▸ **PROBLEM TO SOLVE**: Your answer must be a word-for-word copy of the listing below, minus its pictures.

▸ **RAW DATA**:
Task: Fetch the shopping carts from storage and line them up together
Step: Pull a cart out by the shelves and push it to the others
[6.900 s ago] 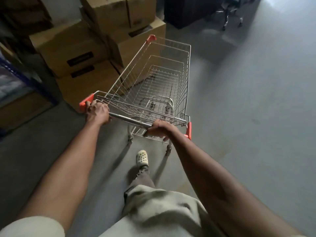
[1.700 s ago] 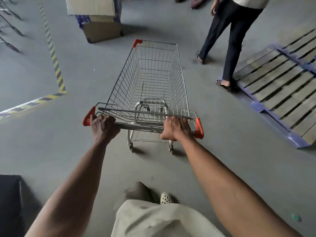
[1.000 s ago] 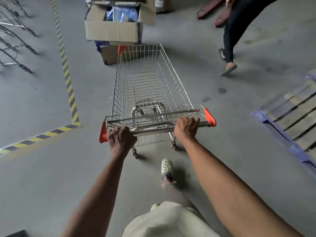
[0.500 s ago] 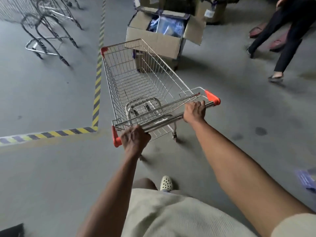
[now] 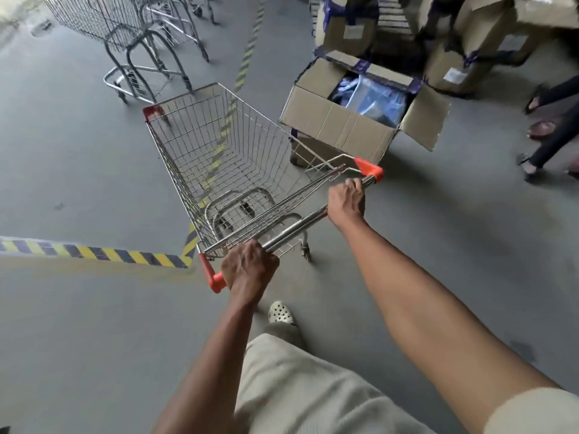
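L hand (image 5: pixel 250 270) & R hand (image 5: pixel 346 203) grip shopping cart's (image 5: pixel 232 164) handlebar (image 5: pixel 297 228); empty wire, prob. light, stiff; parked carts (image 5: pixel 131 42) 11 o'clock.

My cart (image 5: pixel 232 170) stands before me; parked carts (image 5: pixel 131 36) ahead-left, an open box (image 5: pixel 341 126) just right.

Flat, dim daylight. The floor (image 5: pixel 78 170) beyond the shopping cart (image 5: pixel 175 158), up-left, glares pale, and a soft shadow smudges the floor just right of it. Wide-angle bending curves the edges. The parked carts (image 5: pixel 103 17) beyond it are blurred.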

▸ **ANSWER TO THIS TASK**:
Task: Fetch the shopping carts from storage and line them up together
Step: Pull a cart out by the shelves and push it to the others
[6.900 s ago] 
[1.700 s ago] 
[1.000 s ago] 
[0.500 s ago] 
[now] 
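L hand (image 5: pixel 250 270) & R hand (image 5: pixel 346 203) grip shopping cart's (image 5: pixel 232 164) handlebar (image 5: pixel 297 228); empty wire, prob. light, stiff; parked carts (image 5: pixel 131 42) 11 o'clock.

My cart (image 5: pixel 232 170) stands before me; parked carts (image 5: pixel 131 36) ahead-left, an open box (image 5: pixel 341 126) just right.

Flat, dim daylight. The floor (image 5: pixel 78 170) beyond the shopping cart (image 5: pixel 175 158), up-left, glares pale, and a soft shadow smudges the floor just right of it. Wide-angle bending curves the edges. The parked carts (image 5: pixel 103 17) beyond it are blurred.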

The complete output has now been given.